▶ **What is expected**
Using the material that follows, output exactly the lines from the one containing "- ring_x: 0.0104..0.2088" through the one containing "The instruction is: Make", with both ends kept.

▶ **Collected data**

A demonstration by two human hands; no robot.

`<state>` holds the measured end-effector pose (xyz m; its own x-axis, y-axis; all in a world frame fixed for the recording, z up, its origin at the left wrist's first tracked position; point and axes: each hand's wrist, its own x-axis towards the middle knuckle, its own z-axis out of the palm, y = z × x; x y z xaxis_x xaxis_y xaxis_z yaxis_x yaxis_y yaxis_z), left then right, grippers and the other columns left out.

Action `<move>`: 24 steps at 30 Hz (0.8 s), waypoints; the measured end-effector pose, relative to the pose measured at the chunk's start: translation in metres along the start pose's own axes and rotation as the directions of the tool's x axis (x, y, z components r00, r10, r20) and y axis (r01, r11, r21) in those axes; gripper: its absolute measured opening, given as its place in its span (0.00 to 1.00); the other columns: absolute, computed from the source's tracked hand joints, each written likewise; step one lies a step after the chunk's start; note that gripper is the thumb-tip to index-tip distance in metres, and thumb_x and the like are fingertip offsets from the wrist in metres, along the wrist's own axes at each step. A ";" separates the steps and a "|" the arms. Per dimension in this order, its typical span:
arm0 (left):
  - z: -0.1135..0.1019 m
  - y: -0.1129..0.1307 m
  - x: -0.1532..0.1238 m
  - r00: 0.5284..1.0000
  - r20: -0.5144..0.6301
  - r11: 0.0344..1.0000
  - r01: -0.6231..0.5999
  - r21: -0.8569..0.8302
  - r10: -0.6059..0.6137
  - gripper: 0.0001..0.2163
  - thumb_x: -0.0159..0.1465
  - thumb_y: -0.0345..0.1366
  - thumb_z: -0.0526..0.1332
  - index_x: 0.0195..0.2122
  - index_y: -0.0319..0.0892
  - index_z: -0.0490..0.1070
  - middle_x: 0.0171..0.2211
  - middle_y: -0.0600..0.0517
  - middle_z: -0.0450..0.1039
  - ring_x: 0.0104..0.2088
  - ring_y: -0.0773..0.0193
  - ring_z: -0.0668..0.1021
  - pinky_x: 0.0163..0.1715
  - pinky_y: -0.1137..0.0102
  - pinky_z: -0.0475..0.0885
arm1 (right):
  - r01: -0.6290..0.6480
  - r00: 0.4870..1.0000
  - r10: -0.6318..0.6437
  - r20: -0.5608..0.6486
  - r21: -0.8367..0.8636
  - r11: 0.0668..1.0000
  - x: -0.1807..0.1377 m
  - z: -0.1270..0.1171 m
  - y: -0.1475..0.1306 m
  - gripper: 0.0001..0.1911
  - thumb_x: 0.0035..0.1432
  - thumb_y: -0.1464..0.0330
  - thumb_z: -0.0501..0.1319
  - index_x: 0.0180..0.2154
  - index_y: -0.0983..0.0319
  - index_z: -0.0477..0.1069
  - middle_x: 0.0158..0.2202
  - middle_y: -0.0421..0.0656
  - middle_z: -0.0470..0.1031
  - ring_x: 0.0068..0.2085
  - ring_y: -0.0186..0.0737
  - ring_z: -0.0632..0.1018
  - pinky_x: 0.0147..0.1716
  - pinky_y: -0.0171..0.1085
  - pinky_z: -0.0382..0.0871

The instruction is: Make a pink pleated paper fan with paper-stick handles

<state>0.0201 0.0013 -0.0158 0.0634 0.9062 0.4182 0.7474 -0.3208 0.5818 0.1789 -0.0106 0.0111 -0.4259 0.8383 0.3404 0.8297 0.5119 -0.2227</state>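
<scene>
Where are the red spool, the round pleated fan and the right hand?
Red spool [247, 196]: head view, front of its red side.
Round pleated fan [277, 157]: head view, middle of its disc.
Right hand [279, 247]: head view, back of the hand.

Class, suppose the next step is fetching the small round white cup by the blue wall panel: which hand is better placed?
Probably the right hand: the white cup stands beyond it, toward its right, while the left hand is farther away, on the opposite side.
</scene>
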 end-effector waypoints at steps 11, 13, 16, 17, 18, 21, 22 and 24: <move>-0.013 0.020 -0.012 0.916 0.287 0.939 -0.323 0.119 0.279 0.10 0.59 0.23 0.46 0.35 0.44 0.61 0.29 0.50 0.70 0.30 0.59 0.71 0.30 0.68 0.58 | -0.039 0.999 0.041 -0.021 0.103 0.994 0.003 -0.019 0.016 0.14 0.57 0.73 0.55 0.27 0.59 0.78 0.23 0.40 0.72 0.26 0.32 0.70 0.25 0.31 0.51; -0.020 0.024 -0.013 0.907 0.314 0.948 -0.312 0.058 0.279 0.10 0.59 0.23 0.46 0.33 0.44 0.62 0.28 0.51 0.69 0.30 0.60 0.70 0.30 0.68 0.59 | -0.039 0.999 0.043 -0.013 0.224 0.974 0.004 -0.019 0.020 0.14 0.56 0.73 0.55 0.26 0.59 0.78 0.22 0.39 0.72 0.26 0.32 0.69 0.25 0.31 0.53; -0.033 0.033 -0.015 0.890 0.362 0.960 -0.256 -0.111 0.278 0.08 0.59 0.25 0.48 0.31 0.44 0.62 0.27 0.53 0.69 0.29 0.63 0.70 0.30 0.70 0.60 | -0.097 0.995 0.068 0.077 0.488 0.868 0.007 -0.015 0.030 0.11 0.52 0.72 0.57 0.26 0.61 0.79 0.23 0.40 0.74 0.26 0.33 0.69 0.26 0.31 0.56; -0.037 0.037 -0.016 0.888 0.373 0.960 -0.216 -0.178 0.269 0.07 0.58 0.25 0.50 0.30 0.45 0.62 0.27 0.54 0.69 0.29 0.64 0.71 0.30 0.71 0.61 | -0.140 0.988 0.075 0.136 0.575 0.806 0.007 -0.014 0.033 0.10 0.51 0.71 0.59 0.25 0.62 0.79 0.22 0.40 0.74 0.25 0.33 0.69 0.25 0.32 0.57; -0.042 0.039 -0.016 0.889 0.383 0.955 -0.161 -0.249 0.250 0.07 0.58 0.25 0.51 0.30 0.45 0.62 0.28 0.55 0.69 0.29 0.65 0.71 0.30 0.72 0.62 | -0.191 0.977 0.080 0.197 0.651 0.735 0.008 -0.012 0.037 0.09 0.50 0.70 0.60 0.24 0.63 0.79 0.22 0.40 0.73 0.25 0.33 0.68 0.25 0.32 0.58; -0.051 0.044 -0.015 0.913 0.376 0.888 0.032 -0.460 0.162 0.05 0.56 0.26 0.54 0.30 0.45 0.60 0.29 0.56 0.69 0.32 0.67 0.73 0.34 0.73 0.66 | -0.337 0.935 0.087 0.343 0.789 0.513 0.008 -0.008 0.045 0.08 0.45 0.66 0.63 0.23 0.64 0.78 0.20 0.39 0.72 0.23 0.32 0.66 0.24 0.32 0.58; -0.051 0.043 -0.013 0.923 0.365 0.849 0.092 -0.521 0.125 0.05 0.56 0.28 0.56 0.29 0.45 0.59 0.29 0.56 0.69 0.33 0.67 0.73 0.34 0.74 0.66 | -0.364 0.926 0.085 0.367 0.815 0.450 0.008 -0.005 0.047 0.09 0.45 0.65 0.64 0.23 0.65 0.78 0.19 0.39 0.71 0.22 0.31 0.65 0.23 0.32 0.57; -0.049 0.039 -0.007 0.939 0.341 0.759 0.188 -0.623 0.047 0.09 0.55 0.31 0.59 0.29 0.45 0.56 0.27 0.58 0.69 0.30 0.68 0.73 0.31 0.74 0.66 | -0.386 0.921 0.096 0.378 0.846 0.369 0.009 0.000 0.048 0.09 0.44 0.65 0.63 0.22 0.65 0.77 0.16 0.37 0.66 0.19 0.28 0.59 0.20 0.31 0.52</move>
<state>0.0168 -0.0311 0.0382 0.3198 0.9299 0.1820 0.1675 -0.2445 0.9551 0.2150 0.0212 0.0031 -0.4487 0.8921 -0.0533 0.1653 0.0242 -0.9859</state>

▶ **Solution**
  - ring_x: 0.0104..0.2088
  - ring_y: -0.0773..0.0193
  - ring_z: -0.0668..0.1021
  - pinky_x: 0.0163..0.1715
  - pinky_y: -0.1137..0.0102
  - pinky_z: -0.0475..0.0885
arm1 (right):
  - r01: -0.6290..0.6480
  - r00: 0.4870..1.0000
  - r10: -0.6318..0.6437
  - r20: -0.5608..0.6486
  - r21: -0.8367..0.8636
  - r11: 0.0668..1.0000
  - x: -0.1807..0.1377 m
  - z: -0.1270..0.1171 m
  - y: -0.1475..0.1306 m
  - gripper: 0.0001..0.1911
  - thumb_x: 0.0035..0.1432
  - thumb_y: -0.1464..0.0330
  - thumb_z: -0.0501..0.1319
  - index_x: 0.0180..0.2154
  - index_y: -0.0983..0.0319
  - index_z: -0.0477..0.1069
  - middle_x: 0.0158..0.2202
  - middle_y: -0.0421..0.0656
  - middle_z: -0.0470..0.1031
  - ring_x: 0.0068..0.2085
  - ring_y: -0.0186..0.0737
  - ring_z: -0.0632..0.1018
  - pinky_x: 0.0147..0.1716
  - pinky_y: -0.0171..0.1085
  - pinky_z: -0.0382..0.0871

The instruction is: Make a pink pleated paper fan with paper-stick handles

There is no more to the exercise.